I've always enjoyed going to the gym.  When I was a freshman in college, my dorm was about 100 yards away from Patten Gym, which has an old dungeon style weight room.  Since other gyms had been built in recent years on campus, the weight room was never crowded and often totally empty.  It was a great place to go to for a study break, after class, after a lower-key practice.  Get in, move some weight, get out.  No one to bother you, just you and your thoughts and the racks.  This was my first exposure to the gym, and this frames how I think about lifting.
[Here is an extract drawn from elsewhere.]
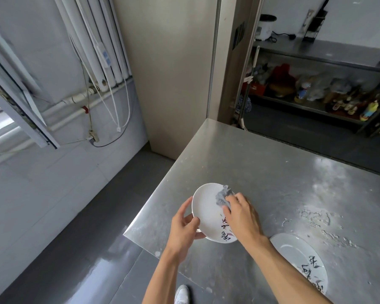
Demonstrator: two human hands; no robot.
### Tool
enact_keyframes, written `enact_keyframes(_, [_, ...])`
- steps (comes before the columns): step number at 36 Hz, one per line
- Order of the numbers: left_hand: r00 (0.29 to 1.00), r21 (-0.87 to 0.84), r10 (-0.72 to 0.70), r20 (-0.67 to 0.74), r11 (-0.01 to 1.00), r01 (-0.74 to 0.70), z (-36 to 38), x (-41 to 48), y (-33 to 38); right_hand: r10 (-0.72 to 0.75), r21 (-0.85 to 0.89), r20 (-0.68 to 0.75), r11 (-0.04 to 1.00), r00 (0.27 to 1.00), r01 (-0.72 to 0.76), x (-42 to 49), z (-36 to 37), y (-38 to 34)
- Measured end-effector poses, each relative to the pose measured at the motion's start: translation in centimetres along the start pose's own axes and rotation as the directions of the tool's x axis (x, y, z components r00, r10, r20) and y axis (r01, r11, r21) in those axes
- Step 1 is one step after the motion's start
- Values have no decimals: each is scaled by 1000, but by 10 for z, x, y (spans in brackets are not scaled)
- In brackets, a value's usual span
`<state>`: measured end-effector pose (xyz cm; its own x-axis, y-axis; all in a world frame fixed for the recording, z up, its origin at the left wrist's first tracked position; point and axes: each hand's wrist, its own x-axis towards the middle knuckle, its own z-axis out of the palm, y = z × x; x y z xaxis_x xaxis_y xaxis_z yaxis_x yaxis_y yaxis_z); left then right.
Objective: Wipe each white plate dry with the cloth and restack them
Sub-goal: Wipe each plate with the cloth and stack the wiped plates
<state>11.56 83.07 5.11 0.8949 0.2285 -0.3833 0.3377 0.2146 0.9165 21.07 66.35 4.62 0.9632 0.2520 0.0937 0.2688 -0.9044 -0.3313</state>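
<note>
A white plate (206, 207) with black brush writing is tilted above the near left corner of the steel table (272, 172). My left hand (185, 227) grips its left rim, thumb on the inner face. My right hand (242, 216) holds a crumpled grey cloth (223, 197) and presses it against the plate's inner face near the top right. Another white plate (294, 253) with the same writing lies flat on the table at the lower right, partly behind my right forearm.
Water drops and smears (316, 216) cover the table right of the plates. The table's left edge drops to a dark floor (86, 227). A steel shelf rack (316, 95) with bottles stands at the far right. Pipes and cables (101, 84) run on the left wall.
</note>
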Motion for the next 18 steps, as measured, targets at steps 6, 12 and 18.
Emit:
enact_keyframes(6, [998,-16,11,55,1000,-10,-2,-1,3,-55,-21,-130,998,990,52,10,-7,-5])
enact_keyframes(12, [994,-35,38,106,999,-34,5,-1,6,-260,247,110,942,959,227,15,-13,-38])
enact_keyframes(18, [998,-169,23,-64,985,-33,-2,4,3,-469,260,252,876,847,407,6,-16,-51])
One thing I struggle with as a coach is motivating young players to hit the gym.  I think the only player I have come across who could not stand to improve some aspect of themselves in the gym was Cam, and that was because of his severe injury history.  (Which, to his credit, he overcame during his undergrad career and was able to contribute to NUT in his senior year).

I think that most players, regardless of whether they are an all-star athlete or a true rookie, don't understand how much better going to the gym can make them.  As a coach, I have a hard time describing this untapped potential to a new player.  I think if a true rookie works extremely hard and never hits the gym, doing things like throwing regularly, hard conditioning and sprint workouts, footwork workouts, video review, and so on, they will improve along the blue line in the plot below.  I'm calling this the "normal improvement rate", because I think this is the general rate that coaches and captains will expect of young, hardworking players.  



If our true rookie also hits the gym, I think they can jump up to the red line, the "surprising improvement rate".  This level of improvement is hard to predict, in part because it happens a lot less often, and in part because people have a hard time understanding how others can improve athletically.  Notice there is a huge amount of untapped potential if a player does not train in the gym.

I'm leaving a lot out here.  The lifting program that is used is obviously hugely important.  Players certainly don't need their own private dungeon gym to get strong.  And, lifting by itself probably won't make our rookie a better ultimate player.  (Note: For some people I think this is false, training in the gym by itself probably can make them much better ultimate players.)

My current best theory is to try to explain and demonstrate the value in training in the gym.  My hope is that once the value becomes apparent, intrinsic motivation will follow.